Everyone is hard on themselves right?
No one really loves their body that much?
That was what I would think to myself, thinking it was normal to look at myself in the mirror and feel disgust for what I saw. 

Doing this photoshoot now, meant a lot to me. I’m not sure when the change happened, but being excited to see what the pictures of me looked like, after they were taken was new for me. Years ago, when I would be out with friends or at family gatherings, I would remember feeling so anxious as the pictures were being taken, thinking to myself, “I am going to look so ugly” or “I’ll definitely look too skinny” or “I never want to see this photo” or “I need to see this photo immediately and have it deleted”. Taking photos was rarely a pleasant experience for me because of the torturous thoughts that I experienced. However, it was having photos of myself that saved me. Even though in the moment I would be negative or hard on myself, I would look back months later and think that I looked beautiful. The more often that started happening, the more often I wondered why I didn’t feel beautiful in that moment of taking the photo, and how I could help myself do that. 

I really think that most of the changes in truly loving myself came from meditation. I do a guided meditation every day that has your consciousness spend moments fully in the quantum field, where you are nobody, no one, no place, and no time. Doing this, I believe, has made me appreciate where I am, because it is an experience that has you realize that you are beyond this body, you can truly feel that, so when I am awake and looking in the mirror, I am more fascinated and loving than ever, because I truly know that I am choosing each moment of my physical life.

My meditation practice has given me a break from what I think this life is, a break from hearing the same story about myself and my body, which lead me into consciously choosing a new one. 

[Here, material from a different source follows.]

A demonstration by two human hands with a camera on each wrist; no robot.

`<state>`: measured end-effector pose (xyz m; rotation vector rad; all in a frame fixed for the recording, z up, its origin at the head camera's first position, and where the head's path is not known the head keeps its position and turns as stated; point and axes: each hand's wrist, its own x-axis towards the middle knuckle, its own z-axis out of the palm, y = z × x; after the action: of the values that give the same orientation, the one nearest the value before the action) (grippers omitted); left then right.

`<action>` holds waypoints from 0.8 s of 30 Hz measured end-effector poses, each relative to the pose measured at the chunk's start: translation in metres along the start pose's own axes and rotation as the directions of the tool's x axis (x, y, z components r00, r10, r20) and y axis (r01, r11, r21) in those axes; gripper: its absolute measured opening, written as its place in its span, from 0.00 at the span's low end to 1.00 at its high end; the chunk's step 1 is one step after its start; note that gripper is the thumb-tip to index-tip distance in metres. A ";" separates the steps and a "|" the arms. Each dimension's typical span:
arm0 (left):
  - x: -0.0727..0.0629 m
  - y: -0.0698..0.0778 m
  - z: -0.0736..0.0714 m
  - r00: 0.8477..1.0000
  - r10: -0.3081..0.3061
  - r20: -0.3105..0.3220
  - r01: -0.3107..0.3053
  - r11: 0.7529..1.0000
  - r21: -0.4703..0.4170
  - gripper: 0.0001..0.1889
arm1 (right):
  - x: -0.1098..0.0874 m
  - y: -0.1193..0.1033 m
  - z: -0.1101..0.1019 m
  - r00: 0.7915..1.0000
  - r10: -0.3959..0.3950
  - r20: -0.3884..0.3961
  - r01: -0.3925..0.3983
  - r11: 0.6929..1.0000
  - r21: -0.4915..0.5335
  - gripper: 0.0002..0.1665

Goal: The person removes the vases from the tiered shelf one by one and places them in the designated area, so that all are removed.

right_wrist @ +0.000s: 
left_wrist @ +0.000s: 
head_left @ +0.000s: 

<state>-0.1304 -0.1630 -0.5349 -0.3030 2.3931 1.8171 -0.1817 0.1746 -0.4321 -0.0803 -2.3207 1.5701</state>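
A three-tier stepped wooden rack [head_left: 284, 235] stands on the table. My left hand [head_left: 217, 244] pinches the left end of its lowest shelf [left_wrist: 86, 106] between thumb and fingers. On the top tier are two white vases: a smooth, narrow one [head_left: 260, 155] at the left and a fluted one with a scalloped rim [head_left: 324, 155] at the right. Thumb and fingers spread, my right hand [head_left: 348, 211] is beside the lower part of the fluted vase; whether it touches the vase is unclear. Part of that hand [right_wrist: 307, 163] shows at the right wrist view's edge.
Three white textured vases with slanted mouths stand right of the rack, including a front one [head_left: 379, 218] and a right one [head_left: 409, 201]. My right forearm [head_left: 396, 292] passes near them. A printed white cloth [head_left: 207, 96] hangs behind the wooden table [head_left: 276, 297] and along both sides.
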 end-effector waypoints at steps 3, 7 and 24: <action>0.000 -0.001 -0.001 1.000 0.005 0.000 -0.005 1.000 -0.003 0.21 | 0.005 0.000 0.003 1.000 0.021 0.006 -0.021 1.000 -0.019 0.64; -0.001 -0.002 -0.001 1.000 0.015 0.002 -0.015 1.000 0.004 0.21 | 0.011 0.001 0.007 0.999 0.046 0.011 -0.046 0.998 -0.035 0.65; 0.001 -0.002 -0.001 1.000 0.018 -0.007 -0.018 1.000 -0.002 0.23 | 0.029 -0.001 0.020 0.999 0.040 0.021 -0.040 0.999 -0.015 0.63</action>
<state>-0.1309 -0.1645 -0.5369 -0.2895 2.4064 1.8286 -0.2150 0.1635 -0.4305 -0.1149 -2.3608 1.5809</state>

This new story I chose involves me loving myself as much as I can. I stopped myself more and more every day from giving my energy to self deprecating thoughts, until they were barley in my experience. I stopped putting focus on what I went through in the past, and was able to see who I am today. I took time to understand what I really want, and find a way to give those desires to myself, when I used to shun those parts of me away. And what kind of body did I actually want? In silence, I found that I wanted a body that can functionally move, and be healthy. That was it. I never wanted to look any certain way, when I really see myself, I find that having a beautiful body is something that happens naturally for me and for all people. We have these fake beauty standards stuck in our minds that tear our self image apart. We think we need to change or be better to match a certain standard, but really we become our best selves when we stop overly analyzing ourselves. For me, I realized that I never needed to stress or worry about looking good, because I naturally do. Good is a concept that exists in my own mind, I can choose what that means to me. People could call that conceded, but I spent 21 years stressed about what I looked like, torturing myself from the inside, so I believe I deserve every conceded, self centered, overly self loving thought that comes through my mind. I bet you do too. I’m making up for years of wishing my life away. I love being me, and I want to live in a world where you love being you.